Problem to work on
Nothing but a verbatim copy of the data, minus the images, should be returned.

*** Information provided Section Begins ***

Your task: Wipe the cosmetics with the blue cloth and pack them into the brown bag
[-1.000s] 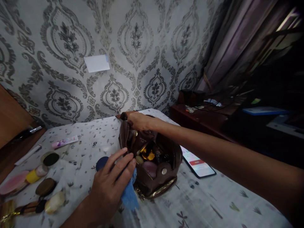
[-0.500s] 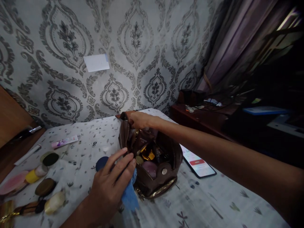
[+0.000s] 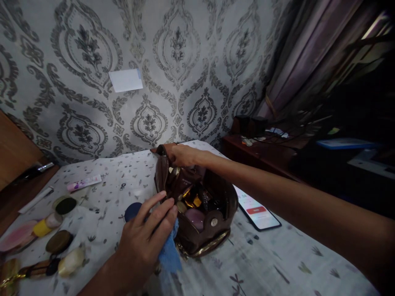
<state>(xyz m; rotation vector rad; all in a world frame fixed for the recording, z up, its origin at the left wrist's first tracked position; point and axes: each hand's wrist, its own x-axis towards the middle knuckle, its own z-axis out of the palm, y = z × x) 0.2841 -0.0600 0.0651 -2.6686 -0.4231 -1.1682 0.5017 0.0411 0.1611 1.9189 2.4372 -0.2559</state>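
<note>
A brown handbag (image 3: 202, 240) stands unzipped on the patterned sheet. Inside it show a brown pouch (image 3: 185, 181), a shiny gold wrapper (image 3: 194, 200) and a mauve round item (image 3: 195, 218). At the bag's far end, my right hand (image 3: 185, 156) has its fingers curled at the rim, their tips partly hidden. My left hand (image 3: 145, 230) lies with fingers stretched out against the bag's near left edge, not wrapped round anything. A light blue cloth (image 3: 171, 253) hangs from under it, beside the bag. Partly behind those fingers is a dark blue round item (image 3: 132, 211).
Left on the sheet (image 3: 108, 205) lie a pink-and-white tube (image 3: 84, 183), a yellow-banded container (image 3: 46, 225), a pink round item (image 3: 18, 237) and several other small items. A lit phone (image 3: 259, 213) lies right of the bag. A dark red table (image 3: 249, 150) stands beyond.
Both hands stay in place at the bag. The contents near my right hand have shifted slightly, with a small pale-gold item now showing by its fingers.
</note>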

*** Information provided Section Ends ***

Written solution
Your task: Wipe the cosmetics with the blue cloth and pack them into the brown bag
[-1.000s] 
[-0.500s] 
[+0.000s] 
<state>(xyz m; rotation vector rad; all in a world frame fixed for the recording, z up, its origin at the left wrist's first tracked position; point and axes: each hand's wrist, its own x-axis towards the middle knuckle, its own z-axis out of the palm, y = z × x) 0.2841 -0.0600 0.0651 -2.6686 -0.4231 -1.1682 0.5017 0.0411 0.1611 1.9189 2.4372 -0.2559</state>
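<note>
A brown handbag (image 3: 202, 240) stands unzipped on the patterned sheet. Inside it show a brown pouch (image 3: 185, 181), a shiny gold wrapper (image 3: 194, 200) and a mauve round item (image 3: 195, 218). At the bag's far end, my right hand (image 3: 185, 156) has its fingers curled at the rim, their tips partly hidden. My left hand (image 3: 145, 230) lies with fingers stretched out against the bag's near left edge, not wrapped round anything. A light blue cloth (image 3: 171, 253) hangs from under it, beside the bag. Partly behind those fingers is a dark blue round item (image 3: 132, 211).
Left on the sheet (image 3: 108, 205) lie a pink-and-white tube (image 3: 84, 183), a yellow-banded container (image 3: 46, 225), a pink round item (image 3: 18, 237) and several other small items. A lit phone (image 3: 259, 213) lies right of the bag. A dark red table (image 3: 249, 150) stands beyond.
Both hands stay in place at the bag. The contents near my right hand have shifted slightly, with a small pale-gold item now showing by its fingers.
</note>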

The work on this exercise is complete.